In 2016, Dr. Shinya Yamamoto, investigator at the Jan and Dan Duncan Neurological Research Institute at Texas Children’s Hospital and faculty member at Baylor College, along with Dr. Joshua M. Shulman and Howard Hughes Medical Institute investigator, Dr. Hugo J. Bellen, also faculty at the Duncan NRI and Baylor College, participated in a large multi-center collaborative study that provided the first evidence of a potential role for TM2D3 in AD. In that study, researchers compared exomes (i.e., the protein-coding part of the genome) of 1,393 patients with late-onset Alzheimer’s disease (LOAD) to the exomes of 8,141 neurologically healthy control individuals.
“Our previous study showed that people who had a rare variant in TM2D3 gene had an approximately seven-fold higher risk of developing AD than individuals without that variant,” Yamamoto said. “However, since very little was known about the biology of this new gene and other members of this gene family, we had no clue as to why this variant was so impactful in increasing the risk of AD. We were intrigued by this observation and were motivated to delve deeper to better understand the biology of this gene family.”

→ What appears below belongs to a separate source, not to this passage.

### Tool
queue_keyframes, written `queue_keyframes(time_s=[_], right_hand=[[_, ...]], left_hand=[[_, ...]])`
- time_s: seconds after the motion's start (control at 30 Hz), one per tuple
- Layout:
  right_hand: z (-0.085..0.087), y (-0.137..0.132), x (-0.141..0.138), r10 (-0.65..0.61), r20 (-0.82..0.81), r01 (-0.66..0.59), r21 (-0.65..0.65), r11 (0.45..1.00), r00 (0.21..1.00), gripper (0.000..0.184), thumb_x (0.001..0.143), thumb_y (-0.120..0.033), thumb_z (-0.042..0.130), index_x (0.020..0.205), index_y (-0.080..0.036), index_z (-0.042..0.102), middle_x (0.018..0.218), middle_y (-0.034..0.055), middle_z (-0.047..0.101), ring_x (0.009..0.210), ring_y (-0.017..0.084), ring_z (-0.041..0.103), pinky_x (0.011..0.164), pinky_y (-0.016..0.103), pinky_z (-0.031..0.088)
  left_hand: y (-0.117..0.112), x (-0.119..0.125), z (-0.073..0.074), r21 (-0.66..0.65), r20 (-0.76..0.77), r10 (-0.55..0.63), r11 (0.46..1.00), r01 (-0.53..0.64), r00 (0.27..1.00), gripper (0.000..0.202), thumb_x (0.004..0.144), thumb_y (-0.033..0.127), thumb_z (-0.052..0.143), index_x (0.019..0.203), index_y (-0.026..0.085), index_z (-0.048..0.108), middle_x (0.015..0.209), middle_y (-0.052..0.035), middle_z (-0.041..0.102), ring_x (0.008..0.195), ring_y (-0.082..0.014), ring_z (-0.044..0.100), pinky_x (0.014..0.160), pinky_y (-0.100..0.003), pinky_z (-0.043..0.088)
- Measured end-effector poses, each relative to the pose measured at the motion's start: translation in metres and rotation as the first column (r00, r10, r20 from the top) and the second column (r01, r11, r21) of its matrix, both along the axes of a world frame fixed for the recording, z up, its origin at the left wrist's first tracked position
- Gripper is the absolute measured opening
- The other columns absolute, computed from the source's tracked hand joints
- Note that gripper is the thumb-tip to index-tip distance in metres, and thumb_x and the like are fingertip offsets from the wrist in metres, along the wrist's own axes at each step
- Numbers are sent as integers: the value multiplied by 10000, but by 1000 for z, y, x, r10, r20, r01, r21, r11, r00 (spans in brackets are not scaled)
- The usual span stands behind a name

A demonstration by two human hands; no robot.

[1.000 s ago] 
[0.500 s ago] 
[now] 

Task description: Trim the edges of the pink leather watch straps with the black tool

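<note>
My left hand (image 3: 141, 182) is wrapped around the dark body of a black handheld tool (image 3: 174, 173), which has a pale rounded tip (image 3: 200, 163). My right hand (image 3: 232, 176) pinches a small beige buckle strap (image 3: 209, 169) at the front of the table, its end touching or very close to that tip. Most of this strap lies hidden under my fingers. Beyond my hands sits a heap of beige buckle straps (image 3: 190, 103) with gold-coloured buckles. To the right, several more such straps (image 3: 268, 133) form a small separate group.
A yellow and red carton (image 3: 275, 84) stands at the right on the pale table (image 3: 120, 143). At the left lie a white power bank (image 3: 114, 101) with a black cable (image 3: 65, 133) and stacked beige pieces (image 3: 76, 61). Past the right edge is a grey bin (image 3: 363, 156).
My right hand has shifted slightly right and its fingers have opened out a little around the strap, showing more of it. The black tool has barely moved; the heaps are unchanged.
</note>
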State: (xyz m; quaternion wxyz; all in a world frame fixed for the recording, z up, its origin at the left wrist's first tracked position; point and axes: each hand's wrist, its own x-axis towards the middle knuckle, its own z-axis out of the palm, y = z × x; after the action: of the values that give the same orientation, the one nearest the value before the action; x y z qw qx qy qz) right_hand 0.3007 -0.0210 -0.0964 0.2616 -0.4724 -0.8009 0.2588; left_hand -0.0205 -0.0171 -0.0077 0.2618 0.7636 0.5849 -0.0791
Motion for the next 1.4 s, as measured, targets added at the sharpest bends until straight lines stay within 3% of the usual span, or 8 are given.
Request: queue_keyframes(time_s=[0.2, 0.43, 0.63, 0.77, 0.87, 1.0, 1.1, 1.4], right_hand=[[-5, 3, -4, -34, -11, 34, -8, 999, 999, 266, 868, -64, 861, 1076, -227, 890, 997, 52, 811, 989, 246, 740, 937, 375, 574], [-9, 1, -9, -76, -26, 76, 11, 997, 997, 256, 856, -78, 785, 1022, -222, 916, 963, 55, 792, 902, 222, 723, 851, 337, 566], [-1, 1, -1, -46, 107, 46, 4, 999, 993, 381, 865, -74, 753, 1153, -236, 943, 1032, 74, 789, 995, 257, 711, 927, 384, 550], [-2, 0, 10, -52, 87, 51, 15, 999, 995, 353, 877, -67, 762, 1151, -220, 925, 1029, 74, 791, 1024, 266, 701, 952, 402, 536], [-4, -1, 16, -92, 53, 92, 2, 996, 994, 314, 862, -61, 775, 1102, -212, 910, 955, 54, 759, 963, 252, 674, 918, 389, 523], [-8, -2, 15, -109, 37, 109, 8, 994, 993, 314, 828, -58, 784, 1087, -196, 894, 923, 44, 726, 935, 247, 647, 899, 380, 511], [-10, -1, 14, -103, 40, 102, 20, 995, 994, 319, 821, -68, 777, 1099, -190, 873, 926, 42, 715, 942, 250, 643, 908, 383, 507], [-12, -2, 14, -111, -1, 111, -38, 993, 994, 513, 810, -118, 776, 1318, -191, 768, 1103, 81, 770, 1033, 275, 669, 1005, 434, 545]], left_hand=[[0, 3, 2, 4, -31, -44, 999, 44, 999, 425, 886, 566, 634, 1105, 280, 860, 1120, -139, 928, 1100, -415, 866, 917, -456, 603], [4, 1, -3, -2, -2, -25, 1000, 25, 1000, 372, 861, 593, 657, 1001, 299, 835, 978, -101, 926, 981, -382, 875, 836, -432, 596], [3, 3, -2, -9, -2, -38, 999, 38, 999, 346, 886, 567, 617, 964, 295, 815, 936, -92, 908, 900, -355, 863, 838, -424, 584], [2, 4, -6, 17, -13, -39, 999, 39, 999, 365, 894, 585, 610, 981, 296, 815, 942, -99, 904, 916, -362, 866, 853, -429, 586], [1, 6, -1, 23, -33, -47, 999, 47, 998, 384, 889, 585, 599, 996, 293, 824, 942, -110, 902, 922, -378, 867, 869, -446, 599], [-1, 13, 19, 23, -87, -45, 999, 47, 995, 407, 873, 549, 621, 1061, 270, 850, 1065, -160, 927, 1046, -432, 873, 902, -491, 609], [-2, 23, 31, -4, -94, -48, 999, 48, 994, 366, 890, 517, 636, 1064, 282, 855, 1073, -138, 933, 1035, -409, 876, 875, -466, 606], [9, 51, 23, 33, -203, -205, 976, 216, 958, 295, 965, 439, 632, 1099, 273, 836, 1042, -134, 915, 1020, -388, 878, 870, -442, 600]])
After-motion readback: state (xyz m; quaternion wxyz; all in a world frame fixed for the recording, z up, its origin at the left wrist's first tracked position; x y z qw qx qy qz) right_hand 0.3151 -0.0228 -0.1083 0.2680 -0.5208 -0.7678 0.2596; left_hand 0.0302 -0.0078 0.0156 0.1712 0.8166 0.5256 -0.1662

To do so, the Yamamoto lab characterized the function of all three TM2D genes through gene knockout and gene overexpression studies in fruit flies. They used CRISPR-Cas9 gene editing technology to generate transgenic fruit flies that had mutations in one or all three of the TM2D family genes.
They found that flies mutant for the TM2D3 gene were short-lived and displayed age-dependent motor and electrophysiological defects, reminiscent of the defects seen in patients with AD and other age-dependent progressive neurodegenerative disorders. TM2D1 and TM2D2 knockout flies also behaved similarly, suggesting that they share similar biological functions. Additionally, flies in which all three TM2D genes were knocked out had defects identical to flies in which only one or two of the genes had been deleted. This suggests that these three genes likely function together via a common mechanism.
A potential link that connects TM2D genes to AD is the gamma-secretase complex. The gamma-secretase is a key molecule in AD pathogenesis that regulates the deposition of amyloid-beta, a neurotoxic protein that accumulates in AD patient brains. By further characterizing the mutant and transgenic flies they generated, Yamamoto and colleagues found that TM2D genes function as a modulator of gamma-secretase activity.
“In light of our previous study that implicated a rare variant of TM2D3 in LOAD, the strong biological links we identified between all three members of the TM2D family in this study suggest that genetic variants in TM2D1 and TM2D2 may also be linked to AD risk,” Yamamoto said. “We are actively investigating this possibility while trying to further understand the exact molecular functions of this poorly-studied gene family.”
Other authors involved in the study are Jose Salazar, Sheng-An Yang, Yong Qi Lin, David Li-Kroger, Paul Marcogliese, Samantha Deal and Gregory Neely. They are affiliated with one or more of these institutions: Baylor College of Medicine, Texas Children’s Hospital and University of Sydney. The study was funded by grants from the National Institutes of Health, Alzheimer’s Association, Nancy Chan Award for Research Excellence and Canadian Institutes of Health Research.